A second reason is the cost of invoking a language model. This depends on the number of tokens in the input and output. The more context we provide with the input, the higher the cost.

Frame

Applications based on the above architecture can be developed quickly thanks to frameworks like Langchain. They typically provide abstractions to perform the tasks in the above scheme (extract text, parse text, create and store embeds) in a few lines of code. And they act as a kind of orchestrator to connect the user input to the vector store and the language model.

As an experiment, we started collaborating with Langchain to create a question answering application based on a PDF or web pages. With the necessary knowledge of the framework, this was set up very quickly.

quality of the output

The key question, of course, is how accurate are the answers we get back. Our experiments show that the answers are sometimes impressively good: precise, well summarized, and sometimes with correct justification, such as interpreting whether an amount from the question is above or below a certain limit.

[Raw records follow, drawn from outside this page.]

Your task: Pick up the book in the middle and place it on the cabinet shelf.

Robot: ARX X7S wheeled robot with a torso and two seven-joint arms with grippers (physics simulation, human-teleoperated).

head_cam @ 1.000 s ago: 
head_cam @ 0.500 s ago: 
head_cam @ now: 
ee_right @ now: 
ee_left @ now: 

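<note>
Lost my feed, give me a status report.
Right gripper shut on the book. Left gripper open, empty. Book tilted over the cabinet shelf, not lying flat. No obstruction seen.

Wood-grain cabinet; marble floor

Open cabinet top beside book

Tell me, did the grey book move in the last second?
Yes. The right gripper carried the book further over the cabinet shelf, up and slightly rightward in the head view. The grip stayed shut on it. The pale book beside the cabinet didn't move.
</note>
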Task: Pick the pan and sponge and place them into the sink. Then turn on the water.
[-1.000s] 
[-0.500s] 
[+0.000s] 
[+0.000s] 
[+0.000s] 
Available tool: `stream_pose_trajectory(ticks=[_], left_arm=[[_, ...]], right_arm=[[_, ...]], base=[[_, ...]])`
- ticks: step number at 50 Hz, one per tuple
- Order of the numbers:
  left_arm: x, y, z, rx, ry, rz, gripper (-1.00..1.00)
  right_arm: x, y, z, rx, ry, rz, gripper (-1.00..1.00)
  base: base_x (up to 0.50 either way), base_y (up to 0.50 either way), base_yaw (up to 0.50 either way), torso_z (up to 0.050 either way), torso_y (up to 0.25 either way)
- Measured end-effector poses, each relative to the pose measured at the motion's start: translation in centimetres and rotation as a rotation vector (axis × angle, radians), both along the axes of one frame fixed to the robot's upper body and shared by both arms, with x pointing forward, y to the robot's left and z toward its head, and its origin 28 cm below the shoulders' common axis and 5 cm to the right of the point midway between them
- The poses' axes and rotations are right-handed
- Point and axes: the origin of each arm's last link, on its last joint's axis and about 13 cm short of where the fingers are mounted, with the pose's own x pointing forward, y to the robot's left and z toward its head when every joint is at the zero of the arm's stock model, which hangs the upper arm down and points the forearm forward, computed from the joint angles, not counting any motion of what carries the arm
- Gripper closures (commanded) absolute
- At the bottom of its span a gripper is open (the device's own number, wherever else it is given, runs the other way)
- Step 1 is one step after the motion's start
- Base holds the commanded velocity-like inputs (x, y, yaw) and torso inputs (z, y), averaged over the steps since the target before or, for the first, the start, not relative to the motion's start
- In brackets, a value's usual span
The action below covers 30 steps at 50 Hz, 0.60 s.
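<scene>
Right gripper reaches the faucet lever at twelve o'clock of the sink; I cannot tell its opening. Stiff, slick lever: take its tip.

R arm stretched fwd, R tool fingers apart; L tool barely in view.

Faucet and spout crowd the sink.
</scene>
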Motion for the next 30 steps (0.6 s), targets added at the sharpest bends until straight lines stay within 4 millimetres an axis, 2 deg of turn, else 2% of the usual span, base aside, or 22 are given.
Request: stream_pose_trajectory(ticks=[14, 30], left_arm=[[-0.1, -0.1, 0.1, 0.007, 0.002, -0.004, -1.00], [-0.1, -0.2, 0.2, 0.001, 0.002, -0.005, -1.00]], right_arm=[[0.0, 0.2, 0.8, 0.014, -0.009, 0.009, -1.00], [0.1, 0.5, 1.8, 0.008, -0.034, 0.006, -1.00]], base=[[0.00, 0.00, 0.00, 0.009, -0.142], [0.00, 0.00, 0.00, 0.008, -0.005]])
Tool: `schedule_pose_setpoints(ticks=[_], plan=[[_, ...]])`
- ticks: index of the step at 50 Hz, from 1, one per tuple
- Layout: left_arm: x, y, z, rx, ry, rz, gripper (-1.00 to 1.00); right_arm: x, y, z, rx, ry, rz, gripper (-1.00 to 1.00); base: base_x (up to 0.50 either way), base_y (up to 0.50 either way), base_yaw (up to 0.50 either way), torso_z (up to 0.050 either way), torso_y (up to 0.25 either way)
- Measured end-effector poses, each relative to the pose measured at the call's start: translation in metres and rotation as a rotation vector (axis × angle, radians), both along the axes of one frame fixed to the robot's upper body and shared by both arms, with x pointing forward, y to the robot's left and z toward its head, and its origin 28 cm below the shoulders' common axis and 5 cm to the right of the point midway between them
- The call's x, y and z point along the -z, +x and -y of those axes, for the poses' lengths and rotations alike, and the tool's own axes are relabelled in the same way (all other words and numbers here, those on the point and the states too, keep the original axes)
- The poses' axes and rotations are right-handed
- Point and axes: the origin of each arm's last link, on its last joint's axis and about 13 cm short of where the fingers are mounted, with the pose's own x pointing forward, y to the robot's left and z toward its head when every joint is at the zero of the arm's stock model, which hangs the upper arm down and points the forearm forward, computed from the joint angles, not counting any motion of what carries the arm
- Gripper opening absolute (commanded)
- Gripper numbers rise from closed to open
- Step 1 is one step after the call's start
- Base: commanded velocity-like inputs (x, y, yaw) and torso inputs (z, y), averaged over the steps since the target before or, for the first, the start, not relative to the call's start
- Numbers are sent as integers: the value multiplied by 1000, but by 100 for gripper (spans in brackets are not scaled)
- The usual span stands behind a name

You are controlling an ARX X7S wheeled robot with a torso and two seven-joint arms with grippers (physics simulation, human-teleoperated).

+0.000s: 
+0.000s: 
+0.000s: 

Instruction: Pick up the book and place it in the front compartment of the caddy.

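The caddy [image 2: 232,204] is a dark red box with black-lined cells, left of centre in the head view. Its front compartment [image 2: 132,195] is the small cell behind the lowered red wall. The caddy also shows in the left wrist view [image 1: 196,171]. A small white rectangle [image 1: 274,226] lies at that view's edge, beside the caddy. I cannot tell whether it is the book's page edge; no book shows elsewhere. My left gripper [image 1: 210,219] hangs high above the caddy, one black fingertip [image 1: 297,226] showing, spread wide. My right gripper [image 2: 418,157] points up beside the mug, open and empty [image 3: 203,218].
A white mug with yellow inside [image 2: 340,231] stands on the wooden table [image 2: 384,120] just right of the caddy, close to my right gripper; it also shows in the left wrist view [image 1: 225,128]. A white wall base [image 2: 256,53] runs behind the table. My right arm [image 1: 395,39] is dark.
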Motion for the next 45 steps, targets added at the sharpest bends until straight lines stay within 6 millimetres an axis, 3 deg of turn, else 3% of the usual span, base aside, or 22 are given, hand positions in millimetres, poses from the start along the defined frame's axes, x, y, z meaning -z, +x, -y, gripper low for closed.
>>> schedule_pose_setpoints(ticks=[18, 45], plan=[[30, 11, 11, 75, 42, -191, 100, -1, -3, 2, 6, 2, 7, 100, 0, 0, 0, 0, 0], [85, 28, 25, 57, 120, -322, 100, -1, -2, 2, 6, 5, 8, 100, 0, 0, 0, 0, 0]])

But unfortunately we also have to realize that the answers are often inaccurate or incomplete, even completely wrong. Intuitively, one might think that this is related to the generative nature of language models and the phenomenon of hallucinations. However, an equally important factor is the recreation Step: Look up the most relevant pieces of text where the language model needs to find the information to formulate an answer. If the information useful for an answer is not in the provided body parts, we cannot expect the language model to return an accurate answer.

Regardless of where something goes wrong, there are a number of techniques to improve the quality of the output, including:

Combination of semantic retrieval and classic lexical retrieval;
Add additional relevant resources to the knowledge base;
Prompt engineering: adapting the given instructions to the language model;
Adjust the size of blocks and the amount of overlap between blocks. We note here that the constraint on the context of the language models increases. For example, OpenAI provides a model with a context of 16,000 tokens. This allows more context to be provided. By increasing the size of the blocks, semantically related information can be better packed into one block.
Finally, it is also possible to refine a language model, but that is much more cumbersome.

Diploma

It would be nice to be able to build a system capable of answering questions about our own data with very little effort. However, the accuracy of the answer is still a big problem. There’s a good reason why such applications always come with a disclaimer stating that the answers may be inaccurate or wrong and that it’s always a good idea to double-check the result.

This is a contribution from Bert Vanhalst, IT consultant at Smals Research. This article was written on my own behalf and does not imply opinions on behalf of Smals. Are you interested in working at Smals? Then take a look at the current wide range of vacancies.

Source: IT Daily

Mary

As an experienced journalist and author, Mary has been reporting on the latest news and trends for over 5 years. With a passion for uncovering the stories behind the headlines, Mary has earned a reputation as a trusted voice in the world of journalism. Her writing style is insightful, engaging and thought-provoking, as she takes a deep dive into the most pressing issues of our time.